Pengertian : Back Up adalah memindahkan atau menyalin kumpulan informasi (data) yang tersimpan di dalam hardisk komputer yang biasanya dilakukan dari satu lokasi/perangkat ke lokasi/perangkat lain. Data atau kumpulan informasi tersebut bisa berupa file dokumen, gambar, video, audio, system windows, driver, atau software/program tertentu.

 

Fungsi Back Up :

  • Kegunaan atau manfaat back up data yaitu kita masih mempunyai cadangan data dari data yang hilang/rusak/terhapus, baik yang disebabkan oleh kesalahan kita sendiri atau faktor lain di luar kemampuan kita, seperti: terkena virus, file rusak (tidak bisa dibuka), perangkat komputer error/bermasalah, mati listrik, bencana, dan lain sebagainya.
  • Dengan begitu cadangan data yang sudah kita simpan tersebut dapat kita gunakan kembali sebagai pengganti data yang telah hilang/rusak/terhapus tadi. Fungsi back up data lebih mengacu pada faktor keamanan dan kenyamanan dalam menggunakan komputer.
Cara Backup Data :
Cara BackUp data bisa dilakukan dengan berbagai perangkat, baik itu melalui hard disk internal itu sendiri, hardisk eksternal, CD R/RW, DVD R/RW, flash disk, memory, maupun software backup baik yang bisa didapatkan secara gratis dengan mendownloadnya di internet maupun yang berbayar.
Namun berikut Cara BackUp data dengan Software bawaan Windows :
  • Klik Start “Computer”. Maka akan Muncul Hard Disk Drives anda
  • Klik kanan pada “Drive C” atau Drive Manapun yang ingin anda Back Up
  • Kemudian klik pada tab “Tools” dan klik tombol “Back up now“
  • Maka akan Muncul jendela Back up or restore your files. klik link “Set up a backup” 
  • Windows akan mencari drive yang cocok untuk menyimpan file cadangan, atau anda juga dapat memilih jaringan penyimpanan.
  • Jika anda melakukan backup ke lokasi jaringan penyimpanan Anda, mungkin memerlukan password. Saya sarankan agar sobat memilih media penyimpanan yg disarankan oleh windows.
  • Kemudian klik “Next“ 
  • Akan muncul jendela “How do you want to backup?‘’ Let windows choose (recommended} = semua system, driver dan program akan dibackup
  • Let me choose = sobat dapat memilih system, driver dan program mana saja yg akan dibackup nantinya. Terserah mau pilih yg mana, Disini saya akan memilih “Let me choose”
  • Pilih file dan folder untuk dimasukkan dalam file Backup. Anda dapat membuat gambar drive backup nantinya, centang opsi “Include a system image of drivers“ 
  • Sekarang anda meninjau kembali file yang akan di Backup dan memastikan apakah semua sudah benar.
  • Jika sudah memastikan semua file yg akan di backup sudah benar, klik : “Save settings and run backup”
  • Di sini anda juga dapat menjadwalkan hari dan waktu proses backup, Lalu klik “OK” Klik “Back up now”
  • Klik “Back up now”
  • Jika anda ingin memantau proses backup, klik “View Details“ 
  • Proses backup memamakan waktu sekitar 15 menit , tapi tergantung seberapa besar  file yang anda backup.
  • Setelah proses backup selesai, akan muncul jendela yg memperlihatkan file yang telah dibackup.
  • Pekerjaan anda sudah selesai, file backup tersebut dapat digunakan untuk mengembalikan system kompi ke keadaan semula apabila kompi sobat mengalami gangguan atau error, Jadi tidak usah repot-repot instal ulang.
“Untuk menggunakan file backup tersebut, simak tutorial berikut ini…”

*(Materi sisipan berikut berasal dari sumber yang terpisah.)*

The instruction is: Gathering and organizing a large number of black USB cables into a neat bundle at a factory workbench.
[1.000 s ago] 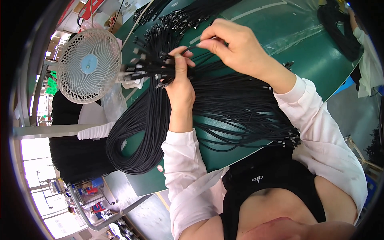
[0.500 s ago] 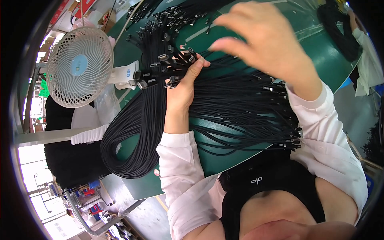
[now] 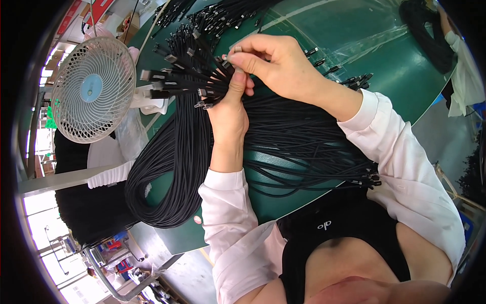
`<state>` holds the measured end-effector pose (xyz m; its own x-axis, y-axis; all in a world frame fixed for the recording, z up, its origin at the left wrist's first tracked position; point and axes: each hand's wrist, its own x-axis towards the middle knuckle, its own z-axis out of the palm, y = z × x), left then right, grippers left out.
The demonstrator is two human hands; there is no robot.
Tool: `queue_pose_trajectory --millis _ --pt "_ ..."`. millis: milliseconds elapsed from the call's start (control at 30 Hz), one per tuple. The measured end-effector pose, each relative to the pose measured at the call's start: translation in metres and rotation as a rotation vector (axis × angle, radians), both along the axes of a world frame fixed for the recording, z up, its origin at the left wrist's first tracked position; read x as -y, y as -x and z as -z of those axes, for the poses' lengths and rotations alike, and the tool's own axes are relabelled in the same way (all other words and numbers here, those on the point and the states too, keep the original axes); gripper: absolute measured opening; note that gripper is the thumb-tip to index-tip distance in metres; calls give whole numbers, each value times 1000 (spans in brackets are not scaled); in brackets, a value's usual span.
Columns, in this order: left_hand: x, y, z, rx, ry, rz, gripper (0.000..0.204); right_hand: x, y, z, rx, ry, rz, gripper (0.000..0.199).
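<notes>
My left hand (image 3: 230,109) is wrapped round a bunch of black cables, and their connector ends (image 3: 174,81) fan out past its thumb to the left. Right beside that thumb, my right hand (image 3: 283,66) pinches a single cable connector (image 3: 238,49) between thumb and fingertips. From the left fist a spread of black cables (image 3: 304,126) runs right across the green table (image 3: 268,162). Their far connector ends (image 3: 372,177) lie near the table's front edge. A thick looped bundle of black cables (image 3: 169,202) bends round to the left of my left forearm.
A white fan (image 3: 91,90) stands at the left, close to the connector ends. More cable bundles (image 3: 223,17) lie along the far side. Clear plastic film (image 3: 364,48) covers part of the table. At the far right are another black bundle (image 3: 428,35) and another person's pale sleeve (image 3: 460,76).
My right hand has come down and left to meet the left hand, and now pinches a connector. The left hand still grips the bunch, whose ends are turned and spread a little differently.
</notes>
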<state>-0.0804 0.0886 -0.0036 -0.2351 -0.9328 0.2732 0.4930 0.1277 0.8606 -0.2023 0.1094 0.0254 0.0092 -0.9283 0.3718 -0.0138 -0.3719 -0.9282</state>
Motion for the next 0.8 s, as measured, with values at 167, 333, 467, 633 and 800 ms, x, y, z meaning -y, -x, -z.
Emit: queue_pose_trajectory --millis 167,333,467,633,800 --pt "13 -1 5 65 42 -43 18 8 20 0 4 51 148 16" --pt "5 4 3 -31 -4 -107 22 3 9 1 -337 104 99 18" --pt "8 4 4 39 25 47 15 10 17 9 -269 200 222 14" --pt "6 2 6 40 26 -2 15 6 8 14 -13 -18 64 15" --pt "10 5 1 18 22 -105 14 11 10 20 -114 106 205 12"
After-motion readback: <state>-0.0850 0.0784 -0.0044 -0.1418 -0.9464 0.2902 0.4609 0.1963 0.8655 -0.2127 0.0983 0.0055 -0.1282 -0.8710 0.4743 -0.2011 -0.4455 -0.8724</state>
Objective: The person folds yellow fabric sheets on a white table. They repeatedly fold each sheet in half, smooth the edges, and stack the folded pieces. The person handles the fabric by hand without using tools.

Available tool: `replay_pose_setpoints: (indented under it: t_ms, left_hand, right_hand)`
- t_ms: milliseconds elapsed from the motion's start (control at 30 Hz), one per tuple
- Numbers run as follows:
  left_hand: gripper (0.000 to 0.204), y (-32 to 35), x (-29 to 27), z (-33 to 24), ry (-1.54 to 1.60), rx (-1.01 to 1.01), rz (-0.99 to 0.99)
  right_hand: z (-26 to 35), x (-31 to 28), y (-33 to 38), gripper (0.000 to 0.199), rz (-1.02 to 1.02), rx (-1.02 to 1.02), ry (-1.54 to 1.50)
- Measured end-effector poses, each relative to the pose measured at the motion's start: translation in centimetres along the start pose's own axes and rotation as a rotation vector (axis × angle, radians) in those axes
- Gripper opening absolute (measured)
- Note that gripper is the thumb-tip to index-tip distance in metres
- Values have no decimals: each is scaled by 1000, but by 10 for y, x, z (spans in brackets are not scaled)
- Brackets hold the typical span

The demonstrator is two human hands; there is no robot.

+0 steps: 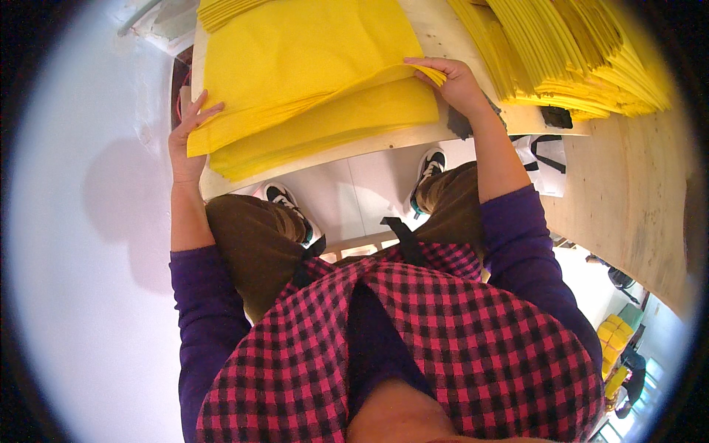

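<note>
**Upper sheets point(310, 52) held up at the near edge, one hand per side**

Nearest: checked apron point(473, 332), then trousers point(247, 229) and shoes point(281, 198) below the table front. Past them, both bare hands at the work.

Right hand point(456, 83): pinching the near right corner of the upper sheets; several layers fan out there. Left hand point(190, 136): at the near left corner, fingers spread along the edge, one over the top. Thumb hidden; can't tell if it grips.

Upper sheets lie on the lower stack point(332, 129), near edge raised and bowed, gap showing between. All on the wooden table point(436, 33), ahead of the person.

Step, by the look of it: separating or squaring a batch. Next move likely calls for a firm hold both sides and an even lift, or layers slip.

Farther: folded yellow pile point(233, 9) top left, bigger pile point(546, 44) right. Far lower right: yellow bundles point(613, 343), another person point(633, 376).
</note>
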State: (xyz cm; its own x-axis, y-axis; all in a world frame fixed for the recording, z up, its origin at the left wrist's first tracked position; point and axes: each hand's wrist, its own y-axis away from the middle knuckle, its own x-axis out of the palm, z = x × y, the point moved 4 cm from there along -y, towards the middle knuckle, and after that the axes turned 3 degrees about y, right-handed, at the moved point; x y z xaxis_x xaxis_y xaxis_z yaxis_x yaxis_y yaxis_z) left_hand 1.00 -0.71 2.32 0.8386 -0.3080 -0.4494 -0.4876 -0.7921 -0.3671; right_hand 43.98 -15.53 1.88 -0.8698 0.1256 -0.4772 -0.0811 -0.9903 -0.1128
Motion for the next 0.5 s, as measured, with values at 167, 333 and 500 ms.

Berikut Cara Merestore File Back Up’an Tadi :

  • Klik 2x pada file backup, pilih “Manage space used by this backup“
  • Jika anda ingin mengembalikan file backup yang tersimpan pada Drive kompi anda, klik “Restore my files”
  • Sekarang anda dapat menelusuri atau mencari backup terbaru untuk file atau folder yang hilang.
  • Selanjutnya anda dapat mengembalikan file backup ke lokasi asli atau memilih tempat yang berbeda, lalu klik “Restore”
  • Proses restore anda cukup memakan waktu sekitar 10 menit, tapi tergantung berapa kapasitas file yang anda restore.